While radiant heating may be employed in either of step 205 or step 305, other heating mechanisms are contemplated herein, such as convective heating and conductive heating. In some embodiments, the laminate glass article 301 may be cooled or allowed to cool to a temperature of less than about 100° C. after the fusing step 305.

In one or more embodiments, one or more of the first glass sheet 110 and second glass sheet 120 may be cleaned prior to the second heating step 305 at a second temperature range, such as prior to the first heating step 205 at a first temperature range, or prior to the assembly step 105. In some embodiments, one or more of the first glass sheet 110 and second glass sheet 120 may be provided with a fluorinated coating prior to heating to a first temperature range (such as prior to assembly step 105) in addition to, or in instead of, the cleaning. For example, in one or more embodiments, one or more of the surfaces of the first glass sheet 110 or second glass sheet 120 at the unbonded interface 150 may be chemically treated by a vacuum deposition process. In one or more embodiments, the vacuum deposition may be by plasma enhanced chemical vapor deposition (such as by a Applied Precision 5000 deposition apparatus, available from Applied Materials, Inc. of Santa Clara, Calif., USA). The vacuum deposition may deposit a fluorine-containing material, such as materials deposited from CF₄and CHF₃vapor deposition. Without being bound by theory, the fluorination process may affect the strength of the weak bond between the first glass sheet 110 and the second glass sheet 120, and may, in some embodiments, influence the final strength of the three-dimensional laminate glass article 401. In some embodiments, the coating may have a surface thickness of less than 1 μm. In some embodiments, a silane coupling agent may be used to improve adhesion of the first glass sheet 110 to the second glass sheet 120.
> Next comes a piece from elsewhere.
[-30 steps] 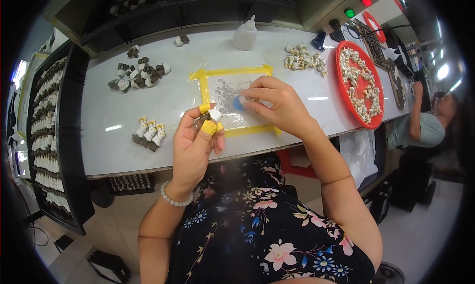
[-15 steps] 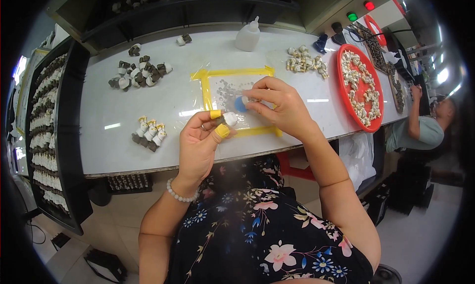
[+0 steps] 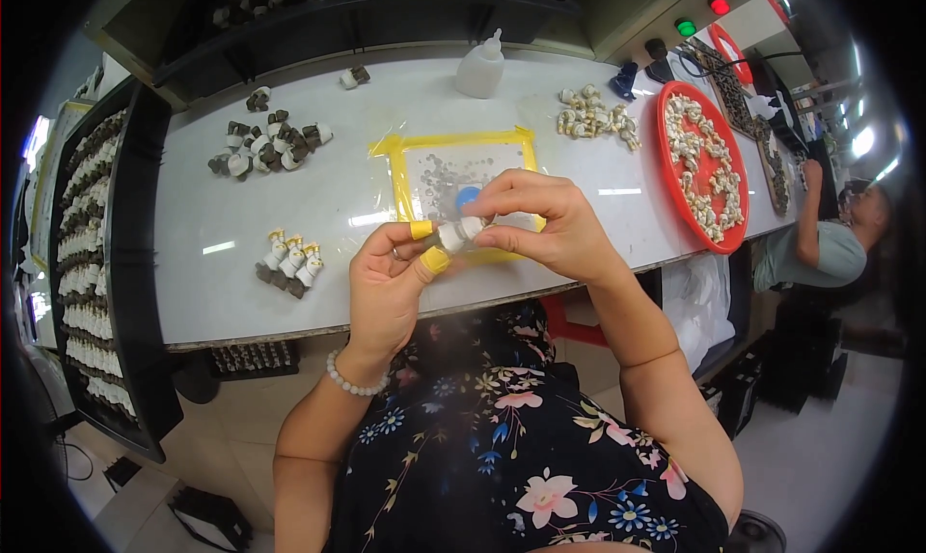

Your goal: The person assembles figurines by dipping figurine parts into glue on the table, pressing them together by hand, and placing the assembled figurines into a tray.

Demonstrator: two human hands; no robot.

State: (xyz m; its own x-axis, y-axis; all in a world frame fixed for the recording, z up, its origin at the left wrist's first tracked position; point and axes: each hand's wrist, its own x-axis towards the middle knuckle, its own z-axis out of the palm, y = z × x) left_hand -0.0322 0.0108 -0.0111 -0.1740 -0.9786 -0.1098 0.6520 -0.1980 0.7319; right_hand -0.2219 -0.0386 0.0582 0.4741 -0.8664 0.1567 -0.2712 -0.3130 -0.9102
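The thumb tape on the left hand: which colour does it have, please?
Yellow: the thumb tape shows best in the head view.

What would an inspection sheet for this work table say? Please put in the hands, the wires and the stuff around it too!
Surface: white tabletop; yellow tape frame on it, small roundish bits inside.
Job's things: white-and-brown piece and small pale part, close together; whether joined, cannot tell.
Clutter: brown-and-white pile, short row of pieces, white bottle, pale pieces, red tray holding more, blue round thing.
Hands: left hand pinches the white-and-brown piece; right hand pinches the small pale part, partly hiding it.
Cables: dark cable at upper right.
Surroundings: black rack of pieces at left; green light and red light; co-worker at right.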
However, in other embodiments, a coating on the first glass sheet 110, the second glass sheet 120, or both, may be undesirable, as a coating may affect the chemistry at the weakly-bonded interface 250 of the glass sheets 110, 120. For instance, a coating component may, in some embodiments, diffuse into the glass during the fusing step 305, such as the diffusion of fluorine or hydrogen ions into the first glass sheet 110, the second glass sheet 120, or both. The glass stack may undergo fusing 305 under vacuum conditions to prevent unwanted contaminants from being introduced into the weakly-bonded glass stack 201 or the laminate glass article 301. In some embodiments, vacuum conditions may not be desired or necessary in forming the three-dimensional laminate glass articles 401, creating vacuum conditions may be time consuming and pose time and space limitations.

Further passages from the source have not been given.